Well, technical competence and expertise does not necessarily translate to managerial competence and expertise. It's two distinct skill sets. Getting machines to work is very different than getting people to work.
This can't be overstated. The best engineer could be the worst manager.
That said, managers should have at least some level of technical knowledge on what they're managing. I'm a security engineer that once worked under a CISO who had very little technical knowledge and it showed. Having to explain things to him multiple times got frustrating. We're talking on the level of "Hey, our nmap scans are showing we have port 443 open on our web app. We should have all ports closed." and then trying to explain why that would make our web app completely inaccessible.

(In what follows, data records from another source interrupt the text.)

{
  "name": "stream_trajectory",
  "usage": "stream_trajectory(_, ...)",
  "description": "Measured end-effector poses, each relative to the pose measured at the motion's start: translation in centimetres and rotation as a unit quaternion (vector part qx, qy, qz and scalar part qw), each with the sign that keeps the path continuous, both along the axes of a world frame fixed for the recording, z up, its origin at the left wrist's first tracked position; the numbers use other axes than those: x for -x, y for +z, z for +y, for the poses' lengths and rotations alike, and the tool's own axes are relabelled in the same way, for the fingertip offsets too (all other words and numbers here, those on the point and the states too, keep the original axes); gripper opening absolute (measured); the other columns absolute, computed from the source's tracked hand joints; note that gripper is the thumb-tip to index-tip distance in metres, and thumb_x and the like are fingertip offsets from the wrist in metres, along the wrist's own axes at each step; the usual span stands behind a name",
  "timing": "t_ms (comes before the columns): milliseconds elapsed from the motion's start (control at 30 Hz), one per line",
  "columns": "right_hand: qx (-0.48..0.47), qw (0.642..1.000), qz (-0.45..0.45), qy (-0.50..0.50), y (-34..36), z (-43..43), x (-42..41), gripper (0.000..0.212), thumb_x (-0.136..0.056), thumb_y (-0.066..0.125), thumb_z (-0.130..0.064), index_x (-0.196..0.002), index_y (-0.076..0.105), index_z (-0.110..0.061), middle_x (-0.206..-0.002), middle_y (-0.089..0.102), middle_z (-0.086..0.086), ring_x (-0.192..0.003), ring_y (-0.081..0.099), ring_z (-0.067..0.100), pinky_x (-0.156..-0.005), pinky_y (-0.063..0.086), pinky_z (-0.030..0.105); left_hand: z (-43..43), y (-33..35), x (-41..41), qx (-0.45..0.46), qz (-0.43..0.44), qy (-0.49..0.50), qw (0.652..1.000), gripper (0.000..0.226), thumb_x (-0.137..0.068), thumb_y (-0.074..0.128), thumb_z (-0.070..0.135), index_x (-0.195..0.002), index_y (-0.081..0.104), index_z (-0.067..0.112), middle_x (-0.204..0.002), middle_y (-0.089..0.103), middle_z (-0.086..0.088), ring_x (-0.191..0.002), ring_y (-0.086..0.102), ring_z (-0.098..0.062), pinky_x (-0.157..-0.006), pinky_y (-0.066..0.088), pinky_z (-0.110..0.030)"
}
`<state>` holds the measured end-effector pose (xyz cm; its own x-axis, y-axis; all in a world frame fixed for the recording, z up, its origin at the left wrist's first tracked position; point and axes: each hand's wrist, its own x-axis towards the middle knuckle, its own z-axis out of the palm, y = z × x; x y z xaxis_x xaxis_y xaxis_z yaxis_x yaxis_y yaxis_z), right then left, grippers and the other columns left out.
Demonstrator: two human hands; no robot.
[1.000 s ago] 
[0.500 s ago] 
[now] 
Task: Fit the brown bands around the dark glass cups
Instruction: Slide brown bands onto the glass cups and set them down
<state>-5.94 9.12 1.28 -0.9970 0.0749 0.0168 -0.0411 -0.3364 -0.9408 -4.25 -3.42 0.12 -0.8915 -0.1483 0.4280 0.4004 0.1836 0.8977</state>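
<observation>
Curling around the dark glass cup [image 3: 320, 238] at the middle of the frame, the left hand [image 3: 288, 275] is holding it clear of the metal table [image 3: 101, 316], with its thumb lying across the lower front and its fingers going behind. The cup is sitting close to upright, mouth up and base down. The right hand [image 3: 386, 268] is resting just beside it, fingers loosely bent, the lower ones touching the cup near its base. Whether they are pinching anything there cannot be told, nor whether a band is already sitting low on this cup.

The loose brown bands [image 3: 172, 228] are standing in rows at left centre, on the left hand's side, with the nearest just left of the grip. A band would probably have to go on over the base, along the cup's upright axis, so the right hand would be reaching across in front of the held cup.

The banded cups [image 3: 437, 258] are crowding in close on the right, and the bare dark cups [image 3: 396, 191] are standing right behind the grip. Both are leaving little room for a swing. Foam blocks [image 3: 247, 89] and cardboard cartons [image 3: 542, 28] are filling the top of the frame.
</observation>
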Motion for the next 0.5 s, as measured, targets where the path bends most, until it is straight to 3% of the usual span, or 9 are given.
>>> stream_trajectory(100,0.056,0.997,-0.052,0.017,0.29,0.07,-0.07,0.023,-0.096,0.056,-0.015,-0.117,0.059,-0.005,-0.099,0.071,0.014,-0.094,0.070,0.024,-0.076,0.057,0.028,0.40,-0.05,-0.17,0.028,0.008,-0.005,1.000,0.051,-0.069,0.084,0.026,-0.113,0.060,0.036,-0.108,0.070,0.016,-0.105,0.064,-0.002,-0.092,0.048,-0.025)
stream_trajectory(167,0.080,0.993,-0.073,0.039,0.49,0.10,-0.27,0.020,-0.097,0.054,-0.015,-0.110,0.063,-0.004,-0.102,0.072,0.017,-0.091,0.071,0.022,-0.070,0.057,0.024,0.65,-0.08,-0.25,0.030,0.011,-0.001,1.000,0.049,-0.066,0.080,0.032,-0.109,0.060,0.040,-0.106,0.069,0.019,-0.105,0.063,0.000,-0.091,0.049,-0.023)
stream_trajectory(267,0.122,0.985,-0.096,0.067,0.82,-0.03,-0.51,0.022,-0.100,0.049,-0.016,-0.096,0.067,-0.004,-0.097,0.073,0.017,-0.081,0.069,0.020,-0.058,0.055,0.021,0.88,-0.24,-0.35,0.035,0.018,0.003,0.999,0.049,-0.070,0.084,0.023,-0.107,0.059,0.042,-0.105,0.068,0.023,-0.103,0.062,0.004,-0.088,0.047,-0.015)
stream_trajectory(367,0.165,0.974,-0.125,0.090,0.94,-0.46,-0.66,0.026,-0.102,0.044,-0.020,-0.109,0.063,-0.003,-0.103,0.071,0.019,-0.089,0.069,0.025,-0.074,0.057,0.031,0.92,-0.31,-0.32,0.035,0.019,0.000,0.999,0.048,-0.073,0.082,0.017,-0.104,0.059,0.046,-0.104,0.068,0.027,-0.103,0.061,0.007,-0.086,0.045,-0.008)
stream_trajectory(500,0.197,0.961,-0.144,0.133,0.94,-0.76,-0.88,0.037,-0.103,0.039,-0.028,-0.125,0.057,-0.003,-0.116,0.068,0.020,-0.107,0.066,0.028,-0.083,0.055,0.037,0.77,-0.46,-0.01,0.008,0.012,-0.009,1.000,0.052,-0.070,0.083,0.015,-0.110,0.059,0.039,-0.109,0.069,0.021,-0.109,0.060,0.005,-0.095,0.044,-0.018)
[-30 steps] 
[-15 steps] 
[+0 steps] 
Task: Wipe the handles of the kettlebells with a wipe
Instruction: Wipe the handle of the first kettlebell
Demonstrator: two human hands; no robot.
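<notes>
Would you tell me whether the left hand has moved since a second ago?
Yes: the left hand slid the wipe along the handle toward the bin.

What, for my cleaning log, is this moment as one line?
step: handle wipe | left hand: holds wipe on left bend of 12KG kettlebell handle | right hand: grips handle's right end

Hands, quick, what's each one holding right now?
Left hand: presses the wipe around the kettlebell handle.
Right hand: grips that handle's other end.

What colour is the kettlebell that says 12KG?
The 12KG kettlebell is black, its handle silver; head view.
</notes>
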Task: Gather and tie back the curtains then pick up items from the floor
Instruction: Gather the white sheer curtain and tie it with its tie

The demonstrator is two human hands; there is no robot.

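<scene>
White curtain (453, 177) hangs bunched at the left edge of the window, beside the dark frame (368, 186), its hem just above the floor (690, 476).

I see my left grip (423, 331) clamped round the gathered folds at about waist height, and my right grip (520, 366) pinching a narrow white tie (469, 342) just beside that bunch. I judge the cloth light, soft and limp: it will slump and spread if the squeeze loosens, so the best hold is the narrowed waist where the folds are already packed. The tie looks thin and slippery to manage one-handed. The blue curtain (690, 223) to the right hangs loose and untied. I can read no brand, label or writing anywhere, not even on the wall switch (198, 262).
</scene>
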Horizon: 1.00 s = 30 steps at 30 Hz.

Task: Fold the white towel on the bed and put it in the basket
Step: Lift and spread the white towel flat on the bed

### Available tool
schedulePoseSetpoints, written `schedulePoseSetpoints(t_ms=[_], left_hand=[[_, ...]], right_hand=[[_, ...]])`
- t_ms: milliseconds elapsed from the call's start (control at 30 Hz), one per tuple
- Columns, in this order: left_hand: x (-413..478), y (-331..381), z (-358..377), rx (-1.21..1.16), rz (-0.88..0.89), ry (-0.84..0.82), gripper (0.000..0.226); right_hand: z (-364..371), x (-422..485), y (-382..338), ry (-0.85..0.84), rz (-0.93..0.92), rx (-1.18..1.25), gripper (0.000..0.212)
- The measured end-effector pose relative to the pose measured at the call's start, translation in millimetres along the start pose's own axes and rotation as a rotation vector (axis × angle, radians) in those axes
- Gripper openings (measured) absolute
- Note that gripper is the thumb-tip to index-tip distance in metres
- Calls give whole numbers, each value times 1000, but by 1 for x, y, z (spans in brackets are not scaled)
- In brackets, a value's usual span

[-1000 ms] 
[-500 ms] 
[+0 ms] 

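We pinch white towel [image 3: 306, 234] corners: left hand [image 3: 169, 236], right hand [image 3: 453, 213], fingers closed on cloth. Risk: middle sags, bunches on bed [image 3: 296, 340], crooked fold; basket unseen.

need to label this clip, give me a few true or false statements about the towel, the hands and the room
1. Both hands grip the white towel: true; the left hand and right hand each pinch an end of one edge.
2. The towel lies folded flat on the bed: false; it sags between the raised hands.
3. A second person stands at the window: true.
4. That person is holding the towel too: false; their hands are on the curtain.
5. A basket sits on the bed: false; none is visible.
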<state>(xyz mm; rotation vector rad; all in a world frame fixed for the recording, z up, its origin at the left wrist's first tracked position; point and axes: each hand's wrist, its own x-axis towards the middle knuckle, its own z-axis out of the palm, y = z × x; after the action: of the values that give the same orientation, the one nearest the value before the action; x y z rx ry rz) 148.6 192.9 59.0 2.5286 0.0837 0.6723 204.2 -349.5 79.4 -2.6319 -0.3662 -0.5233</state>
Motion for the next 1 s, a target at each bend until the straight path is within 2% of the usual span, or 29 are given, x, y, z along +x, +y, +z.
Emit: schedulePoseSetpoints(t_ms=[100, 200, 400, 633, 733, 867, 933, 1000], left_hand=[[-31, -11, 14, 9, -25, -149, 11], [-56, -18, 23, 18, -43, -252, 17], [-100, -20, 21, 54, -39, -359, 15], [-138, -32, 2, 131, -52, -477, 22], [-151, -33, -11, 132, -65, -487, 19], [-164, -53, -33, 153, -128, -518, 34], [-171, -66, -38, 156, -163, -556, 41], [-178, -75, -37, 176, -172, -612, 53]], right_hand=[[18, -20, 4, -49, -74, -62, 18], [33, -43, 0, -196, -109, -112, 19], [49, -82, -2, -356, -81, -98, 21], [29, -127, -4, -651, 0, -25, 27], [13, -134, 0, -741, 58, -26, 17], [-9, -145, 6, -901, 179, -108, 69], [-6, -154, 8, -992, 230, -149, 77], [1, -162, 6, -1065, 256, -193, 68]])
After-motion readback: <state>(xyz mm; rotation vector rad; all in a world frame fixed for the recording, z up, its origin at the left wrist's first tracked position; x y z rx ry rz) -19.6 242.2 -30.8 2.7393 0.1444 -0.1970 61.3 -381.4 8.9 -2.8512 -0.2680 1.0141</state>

100% spot on, I couldn't agree more. That was the biggest thing I learned during my time there. It was painful at times, but a very important lesson to learn.
Being a technical person myself, and working in a small company most of my life I was blissfully unaware and then shocked. I guess it's true that closeted existence did leave me blind. But I don't think that is a consequence of being technical or an engineer - it was just because the smaller companies I preferred to work for would go broke if they made dumb decisions or failed to learn. The shock came from the small company I worked for being taken over by a huge, word wide company. And then watching that huge company roll over all their internet links to Optus.
All technical people get to know what it's like to deal with the big two telco's in Australia. They all eventually figure out the smaller ones provide much better service and a sharper price, and then avoid the big ones like the plague. So we knew what would happen when we went to Optus, and it panned out pretty much as expected. That's perhaps an exaggeration, as them leaking most of their customer credentials onto the internet wasn't "expected", but then level of engineering incompetence that lead to the leak wasn't a surprise either.
What was a shock was seeing first hand how Optus won the business. All the rules that engineers live by, like basing decisions on empirical data, "trust but verify" and so on weren't part of it. Instead it was smooth talking salesman, mandatorily weekly meetings with implementation teams who contribution seemed to be to presenting spreadsheets proclaiming how much progress that had made, paid trips to holiday destinations for upper managers and cases of wine being sent to lower managers. Later came the lies, and when we called out the lies and dug up older versions of spreadsheets to prove things weren't going a planned white anting. The white anting worked - we were threatened with dismissal.
Those tactics only work for so long of course, and eventually the exec's that threatened us with dismissal ordered us to get rid of Optus, at any cost. Fawning turned into literal hatred. They could away such displays of corporate disloyalty only because by that time all the managers who championed the charge to Optus had gone.
But despite that experience, they moved to Telstra. Telstra is the other large telco in Australia, and is just as bad. I had left by then, but I assume the decision was made by a new cohort of managers who will also be gone in a few years.
At this point I'm no longer blind, just flummoxed.